An early scene where a glum faced teen imagines that claws break through her wall while her teddy bear weeps green slime prove that the filmmakers aren’t about to let their lack of budget hold them back in their adorable mission to try and deliver something different and when we get to the scene where we watch, unbelieving as a screaming lab assistant get tackled to the ground by a brain the size of a dish washer, witness it swallow her like the plant from Little Shop Of Horrors and then have Re-Animator’s David Gale make a quip about her being food for thought, you can’t help but feel you’ve wandered into some sort of B-movie nirvana.
However, soon after this the movie down shifts into a much more affordable man-on-the-run scenario as the film’s title star hangs ten in his dressing room. This wouldn’t be much of a problem except that our lead Jim is the usual sort of cocky, white kid who would probably be a villain in this day and age as he swans around loaded with entitlement and the world’s most smug looking eyebrows you’ve ever seen. The fact that he’s enough of an a-hole to try and pressurize his girlfriend into losing her virginity his his shitty car and that he thinks nothing of making his teacher’s lives hell kind of defuses the whole the-kids-aren’t-alright vibe the movie is shooting for and just confirms to Jim that the world really does revolve around his arrogant ass.
Anyway, there’s still lots to obnoxiously guffaw at as the movie insists on dropping moment after moment that makes you wanna rewind it to check that you really saw what you saw. Be it the moment when the orderly (played by the guy famous for voicing Beast in that awesome, 90’s X-Men cartoon) sneaks up on a policeman in order to do him in, but instead of shooting him with the gun we know he’s got, he instead pulls out a fucking fire axe and buries it into the poor bastard’s spine in the middle of the road! Or how about the weird fixation the film has with Jim repeatedly using sodium to solve all of his problems to the point where the film even ends with a don’t try this at home warning in the credits (although conspicuous by it’s absence is a warning about the dangers of growing a carnivorous, alien super-brain, but there you go…)!

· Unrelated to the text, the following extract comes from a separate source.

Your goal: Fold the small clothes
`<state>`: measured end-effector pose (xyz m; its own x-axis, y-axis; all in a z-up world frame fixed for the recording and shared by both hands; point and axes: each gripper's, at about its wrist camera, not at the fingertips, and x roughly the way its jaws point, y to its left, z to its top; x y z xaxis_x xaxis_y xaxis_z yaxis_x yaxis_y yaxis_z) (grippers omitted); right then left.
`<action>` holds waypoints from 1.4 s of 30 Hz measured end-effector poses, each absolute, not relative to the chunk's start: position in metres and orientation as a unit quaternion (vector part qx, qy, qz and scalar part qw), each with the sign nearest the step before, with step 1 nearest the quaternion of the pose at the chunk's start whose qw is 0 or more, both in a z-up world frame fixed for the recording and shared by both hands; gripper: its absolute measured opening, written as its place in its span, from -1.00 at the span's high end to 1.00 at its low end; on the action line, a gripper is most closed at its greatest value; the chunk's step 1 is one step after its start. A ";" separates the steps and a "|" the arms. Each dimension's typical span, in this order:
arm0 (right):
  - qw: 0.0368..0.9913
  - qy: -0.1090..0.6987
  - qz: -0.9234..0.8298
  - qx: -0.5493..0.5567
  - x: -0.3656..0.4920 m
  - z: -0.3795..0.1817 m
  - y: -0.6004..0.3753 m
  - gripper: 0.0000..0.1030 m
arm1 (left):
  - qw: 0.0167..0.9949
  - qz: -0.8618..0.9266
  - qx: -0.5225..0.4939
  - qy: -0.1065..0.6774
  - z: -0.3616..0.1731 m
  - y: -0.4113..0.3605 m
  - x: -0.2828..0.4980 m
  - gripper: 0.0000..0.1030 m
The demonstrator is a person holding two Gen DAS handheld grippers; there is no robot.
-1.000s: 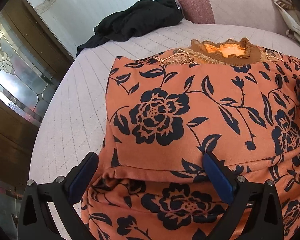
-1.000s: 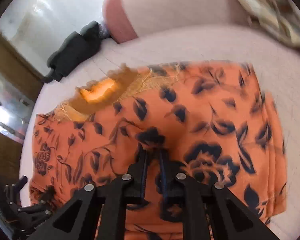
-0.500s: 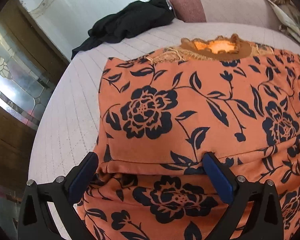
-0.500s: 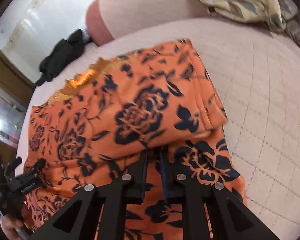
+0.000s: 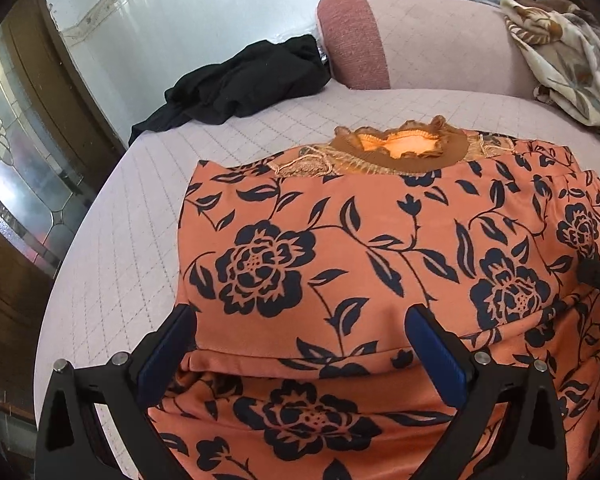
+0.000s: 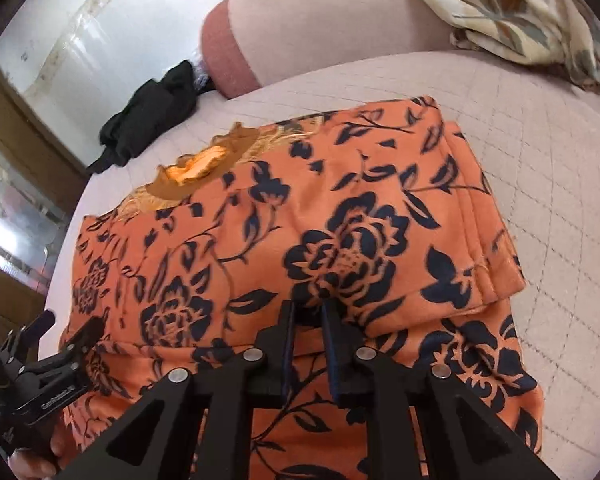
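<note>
A: Status on your grippers?
B: Your left gripper [image 5: 300,344] gapes wide over the top's [image 5: 380,248] fold, on the bed [image 5: 140,216]. Right gripper [image 6: 307,312] is pinched onto that fold edge.

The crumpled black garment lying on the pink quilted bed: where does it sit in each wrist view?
Left wrist view: the crumpled black garment lies upper left of centre, beyond the orange floral top.
Right wrist view: it sits at upper left, smaller.
Shared landmark: the dusty-pink round bolster end, just right of it.
</note>
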<state>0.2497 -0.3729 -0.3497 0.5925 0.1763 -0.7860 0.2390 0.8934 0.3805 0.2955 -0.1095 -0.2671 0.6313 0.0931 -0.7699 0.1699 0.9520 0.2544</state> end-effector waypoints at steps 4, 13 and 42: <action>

By the time we get to the frantic climax the film manages to get itself back on those rickety rails and delivers even more WTF moments as that ball of malignant grey matter expands to the size of a van and undulates like a half-inflated Macy’s Day Parade balloon as it drags itself down corridors trying to snare people with it’s retractable tongue. And if you think that’s bizarre, what about the moment when Jim punches David Gale’s head clean off revealing him to be an alien which is never explained or even brought up ever again (kind of a major ot point there guys… guys?) – but also spare a thought for that poor orderly’s cardiogram as the final showdown hilariously contains unbelievable amount of running up and down flights of stairs – who’d have thought defeating an alien brain would require so much core strength?
While not great in the conventional sense and not quite crazy enough to hang with the best that 80’s trash had to throw at us, The Brain squeaks by on it’s can-do spirit alone – plus it’s a film about a giant fucking brain, what’s not to enjoy about that?